Sometimes (even more than others) Frank really adores his mom.



Truth be told, Bob's sexuality has always been a big question hanging over the heads of his closest friends. Even though he's always dated girls, that never has really offered much of an argument. Especially considering that on more than one occasion Frank has caught Bob sneaking peeks at him whenever they've undressed in the same room. Not to mention that by nature, Frank is overly affectionate and a shameless flirt, and Bob has never had a problem with it. In fact, if anyone pays close attention, (and Frank does) Bob is quite the flirt himself. Granted, he's a lot more discreet about it, but he can always roll with Frank's punches. Especially when Frank is either completely drunk, or well on his way to inebriation. At least once a week, Bob will find himself with a lapful of tiny rhythm guitarist, who refuses to go to sleep unless he can share a bunk with his favorite drummer. Only once Frank finally drifts off to sleep, will Bob slip his arms around him and pull him close.



In conclusion, no one really thinks much about Bob's sexuality anymore. To most, he's just Bob, and that's that. Label-free. The only person who still allows the 'is he/isn't he' question to plague him, is Frank. Not that he plans on coming right and asking or anything. As easy as that could be, Frank prefers to be creative about it. Or, he'll just turn on the Iero charm, and see where that gets him. Hopefully somewhere good, because enough is enough already.
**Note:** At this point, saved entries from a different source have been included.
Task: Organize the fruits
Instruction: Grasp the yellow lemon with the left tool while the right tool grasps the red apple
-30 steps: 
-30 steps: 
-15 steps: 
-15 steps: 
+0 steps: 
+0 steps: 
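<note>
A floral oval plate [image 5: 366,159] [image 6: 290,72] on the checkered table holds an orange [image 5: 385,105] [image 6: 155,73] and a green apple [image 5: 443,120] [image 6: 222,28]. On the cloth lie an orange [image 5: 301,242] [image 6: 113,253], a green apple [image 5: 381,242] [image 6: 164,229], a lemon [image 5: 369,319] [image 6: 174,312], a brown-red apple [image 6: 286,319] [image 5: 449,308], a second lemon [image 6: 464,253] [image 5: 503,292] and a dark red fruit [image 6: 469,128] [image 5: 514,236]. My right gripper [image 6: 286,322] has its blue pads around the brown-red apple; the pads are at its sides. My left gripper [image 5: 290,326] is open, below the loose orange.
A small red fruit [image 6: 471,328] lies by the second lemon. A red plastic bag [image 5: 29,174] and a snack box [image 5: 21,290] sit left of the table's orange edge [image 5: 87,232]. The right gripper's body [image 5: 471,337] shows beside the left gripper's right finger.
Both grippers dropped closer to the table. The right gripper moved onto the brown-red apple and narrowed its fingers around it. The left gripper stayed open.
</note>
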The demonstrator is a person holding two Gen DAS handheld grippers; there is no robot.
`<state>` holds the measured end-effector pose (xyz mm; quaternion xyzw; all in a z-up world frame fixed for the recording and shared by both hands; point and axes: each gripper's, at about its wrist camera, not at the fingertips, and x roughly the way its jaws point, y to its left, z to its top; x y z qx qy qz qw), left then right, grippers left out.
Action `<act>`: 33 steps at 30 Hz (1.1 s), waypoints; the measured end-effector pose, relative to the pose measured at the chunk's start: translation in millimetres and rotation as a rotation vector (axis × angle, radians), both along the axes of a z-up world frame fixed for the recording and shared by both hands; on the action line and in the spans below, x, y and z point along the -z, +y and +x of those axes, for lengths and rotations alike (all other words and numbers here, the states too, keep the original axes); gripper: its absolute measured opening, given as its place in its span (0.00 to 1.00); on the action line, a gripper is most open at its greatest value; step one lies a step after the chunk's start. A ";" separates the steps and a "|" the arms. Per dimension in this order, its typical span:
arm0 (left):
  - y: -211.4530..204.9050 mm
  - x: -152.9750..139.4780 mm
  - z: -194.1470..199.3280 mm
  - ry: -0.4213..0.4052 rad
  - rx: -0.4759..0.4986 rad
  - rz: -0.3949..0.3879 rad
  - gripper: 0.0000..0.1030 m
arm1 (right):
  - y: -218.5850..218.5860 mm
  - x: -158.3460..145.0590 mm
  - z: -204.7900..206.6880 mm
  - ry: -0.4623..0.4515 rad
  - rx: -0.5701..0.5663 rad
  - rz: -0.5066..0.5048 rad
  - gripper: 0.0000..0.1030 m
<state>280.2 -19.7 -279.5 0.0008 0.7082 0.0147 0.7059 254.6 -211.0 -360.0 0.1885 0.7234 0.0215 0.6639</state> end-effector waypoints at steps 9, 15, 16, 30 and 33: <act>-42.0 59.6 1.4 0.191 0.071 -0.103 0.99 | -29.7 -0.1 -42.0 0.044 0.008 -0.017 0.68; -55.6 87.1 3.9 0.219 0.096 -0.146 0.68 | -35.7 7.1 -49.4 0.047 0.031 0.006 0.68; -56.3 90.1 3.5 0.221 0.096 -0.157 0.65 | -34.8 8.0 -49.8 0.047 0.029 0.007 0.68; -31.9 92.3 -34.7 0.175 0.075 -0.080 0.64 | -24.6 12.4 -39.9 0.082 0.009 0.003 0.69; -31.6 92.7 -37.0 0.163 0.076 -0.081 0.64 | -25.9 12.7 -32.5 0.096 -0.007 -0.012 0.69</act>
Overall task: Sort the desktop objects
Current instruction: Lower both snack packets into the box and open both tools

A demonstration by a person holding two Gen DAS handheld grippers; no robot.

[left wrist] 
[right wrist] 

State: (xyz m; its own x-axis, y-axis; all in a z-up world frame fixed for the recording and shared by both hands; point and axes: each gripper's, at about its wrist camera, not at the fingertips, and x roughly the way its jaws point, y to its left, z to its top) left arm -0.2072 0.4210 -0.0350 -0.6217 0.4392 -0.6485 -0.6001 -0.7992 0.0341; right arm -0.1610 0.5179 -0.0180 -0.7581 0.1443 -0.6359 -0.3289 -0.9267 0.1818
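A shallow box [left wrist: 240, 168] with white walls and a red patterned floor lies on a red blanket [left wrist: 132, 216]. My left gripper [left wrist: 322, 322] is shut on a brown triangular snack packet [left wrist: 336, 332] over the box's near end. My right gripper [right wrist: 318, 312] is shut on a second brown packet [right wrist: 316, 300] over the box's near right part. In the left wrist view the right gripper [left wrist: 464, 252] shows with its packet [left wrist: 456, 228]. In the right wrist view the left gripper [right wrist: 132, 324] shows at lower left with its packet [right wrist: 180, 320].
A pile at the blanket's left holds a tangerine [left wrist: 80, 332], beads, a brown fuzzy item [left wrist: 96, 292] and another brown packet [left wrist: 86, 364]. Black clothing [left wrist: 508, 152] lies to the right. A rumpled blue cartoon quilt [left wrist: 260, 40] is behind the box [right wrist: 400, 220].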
Sighing heavily, his mother's words continue to echo in Frank's mind as he daydreams about Bob.



And Bob's perfect smile.



And Bob's strong arms wrapped tightly around his own smaller body.



And Bob's infectious laugh.



Frank Iero it seems, has found himself in quite a predicament because upon further investigation, the records would show that he is madly in love with Bob.



~*~



After his second cigarette, (and third coughing fit) Bob pulls his Sidekick from his back pocket, and decides to give Frank a call. They'd texted earlier in the day, but Bob's boredom is increasing, and his lungs are heavily paying the price.



Frank answers on the second ring, and does nothing to hide the excitement in his voice when he's met with Bob's familiar greeting.



"Yo, fuckface."



"Bobusan! What's up man?"



"Not a damn thing. Bored as motherfuck. How ya holding up, little buddy? Everything okay on your end?"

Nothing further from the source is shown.